Work required :: Give back exactly the lines of the data below, starting with the line that has "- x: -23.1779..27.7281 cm" and going on through the line that has "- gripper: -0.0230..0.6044".

# # #

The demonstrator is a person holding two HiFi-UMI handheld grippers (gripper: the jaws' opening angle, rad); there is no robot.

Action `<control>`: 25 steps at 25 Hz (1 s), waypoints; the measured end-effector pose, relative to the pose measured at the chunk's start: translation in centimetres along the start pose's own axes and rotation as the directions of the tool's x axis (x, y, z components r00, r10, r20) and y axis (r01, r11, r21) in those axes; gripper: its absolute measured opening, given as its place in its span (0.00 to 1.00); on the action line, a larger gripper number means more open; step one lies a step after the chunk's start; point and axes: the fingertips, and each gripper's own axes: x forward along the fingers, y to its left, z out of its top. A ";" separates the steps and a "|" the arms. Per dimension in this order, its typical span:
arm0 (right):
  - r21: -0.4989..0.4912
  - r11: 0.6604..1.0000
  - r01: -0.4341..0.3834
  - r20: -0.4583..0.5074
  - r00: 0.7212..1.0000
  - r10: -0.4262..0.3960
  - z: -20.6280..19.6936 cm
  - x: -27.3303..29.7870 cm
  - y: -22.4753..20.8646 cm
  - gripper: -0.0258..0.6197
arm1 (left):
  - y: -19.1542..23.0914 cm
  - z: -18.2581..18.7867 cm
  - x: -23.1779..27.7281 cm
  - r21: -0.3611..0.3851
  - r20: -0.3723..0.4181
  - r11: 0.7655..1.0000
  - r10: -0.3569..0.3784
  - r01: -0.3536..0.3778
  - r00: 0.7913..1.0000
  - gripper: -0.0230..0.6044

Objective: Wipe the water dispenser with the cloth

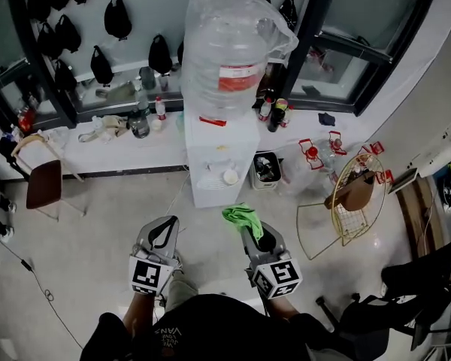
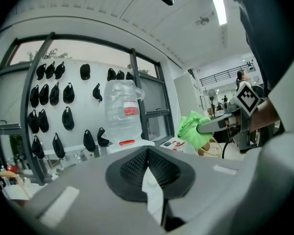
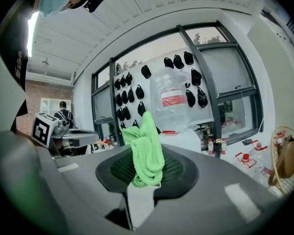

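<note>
Head view, looking down on a pale tiled floor. At far left, a brown-seated chair with a thin metal frame stands by a white window ledge. Black pouches hang in rows on the wall above the ledge.

Lower left of centre, the person's left gripper, grey with a black-and-white marker cube, is held out over the floor. In the left gripper view its 2 jaws are pressed together with nothing between them.

In the middle stands the white box-shaped water dispenser, set against the ledge. On top of it sits a large clear plastic water bottle with a red label, covered by a loose clear bag. Both grippers are short of the dispenser and not touching it.

Just right of centre, the right gripper is level with the left one. The bright green fluffy cloth is at its tip. In the right gripper view the jaws are clamped on the cloth, which bunches upward out of them.

Right of the dispenser is a small dark bin. Farther right is a gold wire basket chair.
</note>
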 end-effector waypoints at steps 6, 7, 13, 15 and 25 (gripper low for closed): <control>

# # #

Response for this exercise ::
  - x: -23.1779..27.7281 cm
  - r21: -0.3611..0.3851
  - r20: -0.3723..0.4181
  - r11: 0.7655..1.0000
  - r10: -0.3569..0.3784
  - r01: -0.3536..0.3778
  - r00: 0.7913..1.0000
  - gripper: -0.0230..0.6044

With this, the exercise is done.